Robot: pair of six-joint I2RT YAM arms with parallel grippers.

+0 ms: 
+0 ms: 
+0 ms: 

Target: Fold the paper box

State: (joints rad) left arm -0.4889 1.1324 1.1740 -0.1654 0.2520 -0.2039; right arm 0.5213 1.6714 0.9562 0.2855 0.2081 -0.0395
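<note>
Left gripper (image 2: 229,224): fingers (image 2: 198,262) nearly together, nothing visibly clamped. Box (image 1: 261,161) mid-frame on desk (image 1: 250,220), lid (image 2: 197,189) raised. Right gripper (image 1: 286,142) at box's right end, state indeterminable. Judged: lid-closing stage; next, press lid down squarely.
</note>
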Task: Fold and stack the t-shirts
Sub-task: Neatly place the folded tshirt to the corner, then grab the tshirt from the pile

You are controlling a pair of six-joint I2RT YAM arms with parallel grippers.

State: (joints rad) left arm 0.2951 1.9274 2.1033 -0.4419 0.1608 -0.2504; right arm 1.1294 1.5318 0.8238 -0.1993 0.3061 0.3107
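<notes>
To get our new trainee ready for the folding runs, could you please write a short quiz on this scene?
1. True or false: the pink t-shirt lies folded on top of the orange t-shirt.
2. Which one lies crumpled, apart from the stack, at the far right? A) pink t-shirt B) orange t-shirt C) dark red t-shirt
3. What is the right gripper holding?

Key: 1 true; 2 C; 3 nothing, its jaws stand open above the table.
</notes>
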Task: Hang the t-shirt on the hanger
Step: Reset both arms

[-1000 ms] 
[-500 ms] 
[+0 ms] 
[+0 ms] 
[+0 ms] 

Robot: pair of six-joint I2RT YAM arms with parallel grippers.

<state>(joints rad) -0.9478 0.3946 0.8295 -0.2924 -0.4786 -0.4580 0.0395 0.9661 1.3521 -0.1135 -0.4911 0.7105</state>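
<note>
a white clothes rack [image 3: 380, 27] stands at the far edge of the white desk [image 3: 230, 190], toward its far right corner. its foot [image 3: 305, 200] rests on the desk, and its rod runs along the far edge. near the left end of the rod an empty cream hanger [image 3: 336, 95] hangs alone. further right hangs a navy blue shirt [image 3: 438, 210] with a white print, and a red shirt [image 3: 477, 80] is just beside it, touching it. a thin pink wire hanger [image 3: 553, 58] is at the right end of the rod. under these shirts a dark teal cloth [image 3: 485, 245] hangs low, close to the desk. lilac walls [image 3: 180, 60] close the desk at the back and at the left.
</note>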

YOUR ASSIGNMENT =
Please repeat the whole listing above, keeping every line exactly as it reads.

COMPLETED TASK =
Robot: pair of six-joint I2RT YAM arms with parallel grippers.

+0 ms: 
+0 ms: 
+0 ms: 

Target: Fold the paper box

State: (joints rad) left arm -0.4889 1.1324 1.1740 -0.1654 0.2520 -0.2039; right arm 0.5213 1.6714 0.9562 0.2855 0.2081 -0.0395
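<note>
Left gripper (image 2: 229,224): fingers (image 2: 198,262) nearly together, nothing visibly clamped. Box (image 1: 261,161) mid-frame on desk (image 1: 250,220), lid (image 2: 197,189) raised. Right gripper (image 1: 286,142) at box's right end, state indeterminable. Judged: lid-closing stage; next, press lid down squarely.
</note>
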Task: Fold and stack the t-shirts
Sub-task: Neatly place the folded tshirt to the corner, then grab the tshirt from the pile

You are controlling a pair of six-joint I2RT YAM arms with parallel grippers.

State: (joints rad) left arm 0.2951 1.9274 2.1033 -0.4419 0.1608 -0.2504; right arm 1.1294 1.5318 0.8238 -0.1993 0.3061 0.3107
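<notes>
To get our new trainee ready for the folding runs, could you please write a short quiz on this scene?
1. True or false: the pink t-shirt lies folded on top of the orange t-shirt.
2. Which one lies crumpled, apart from the stack, at the far right? A) pink t-shirt B) orange t-shirt C) dark red t-shirt
3. What is the right gripper holding?

Key: 1 true; 2 C; 3 nothing, its jaws stand open above the table.
</notes>
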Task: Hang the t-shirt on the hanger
Step: Reset both arms

[-1000 ms] 
[-500 ms] 
[+0 ms] 
[+0 ms] 
[+0 ms] 

Robot: pair of six-joint I2RT YAM arms with parallel grippers.

<state>(joints rad) -0.9478 0.3946 0.8295 -0.2924 -0.4786 -0.4580 0.0395 0.9661 1.3521 -0.1135 -0.4911 0.7105</state>
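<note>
a white clothes rack [image 3: 380, 27] stands at the far edge of the white desk [image 3: 230, 190], toward its far right corner. its foot [image 3: 305, 200] rests on the desk, and its rod runs along the far edge. near the left end of the rod an empty cream hanger [image 3: 336, 95] hangs alone. further right hangs a navy blue shirt [image 3: 438, 210] with a white print, and a red shirt [image 3: 477, 80] is just beside it, touching it. a thin pink wire hanger [image 3: 553, 58] is at the right end of the rod. under these shirts a dark teal cloth [image 3: 485, 245] hangs low, close to the desk. lilac walls [image 3: 180, 60] close the desk at the back and at the left.
</note>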

The answer has been fully stated.